Prefeitura de Salvador inicia desapropriação de imóvel irregular que ameaçava Terreiro da Casa Branca

A Prefeitura de Salvador começou nesta terça-feira (09/07/2024) a desapropriação de um imóvel construído irregularmente ao lado do Terreiro da Casa Branca, no Engenho Velho da Federação. Reconhecido como o primeiro terreiro tombado como Patrimônio Histórico do Brasil, o espaço religioso estava ameaçado pela construção sem alvará, projeto arquitetônico ou autorização do Instituto do Patrimônio Histórico e Artístico Nacional (Iphan).

A desapropriação, decretada pela municipalidade através do decreto nº 38.456/2024, visa agregar o terreno ao terreiro e transformá-lo em um equipamento cultural. Uma força-tarefa envolvendo várias secretarias municipais, a Defesa Civil, Guarda Civil Municipal e a Procuradoria Geral do Município foi mobilizada para a desocupação do prédio, acompanhada pela unidade de mediação de conflitos agrários e urbanos da Polícia Militar.
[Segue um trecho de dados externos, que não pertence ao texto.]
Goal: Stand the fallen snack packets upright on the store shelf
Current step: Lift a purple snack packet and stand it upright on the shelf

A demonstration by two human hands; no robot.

Após a desocupação, o imóvel será interditado, avaliado e programado para demolição pela Secretaria de Desenvolvimento Urbano (Sedur).

Segundo a procuradora do município, Lilian Azevedo, o edifício apresentava risco de desabamento e a Procuradoria-Geral do Município agiu rapidamente para garantir a segurança e proteção do patrimônio histórico, com a decisão judicial favorável da 5ª Vara da Fazenda Pública.

Pedro Tourinho, secretário de Cultura e Turismo, anunciou que o local receberá uma nova estrutura para abrigar um memorial da Casa Branca, reforçando o compromisso de Salvador com a proteção e valorização das tradições afro-brasileiras. A iniciativa integra o programa Casa Odara, que já beneficiou outros terreiros com melhorias em infraestrutura, como o Ilê Axé Omim Deua em Fazenda Grande IV.

Fundado por três mulheres africanas da nação nagô por volta de 1830, o Terreiro da Casa Branca, ou Ilê Axé Iyá Nassô Oká, é um dos templos de matriz africana mais antigos e respeitados do Brasil. Após ser transferido para o Engenho Velho devido a perseguições religiosas, foi tombado pelo Iphan em 1984, tornando-se o primeiro templo não católico a receber tal reconhecimento.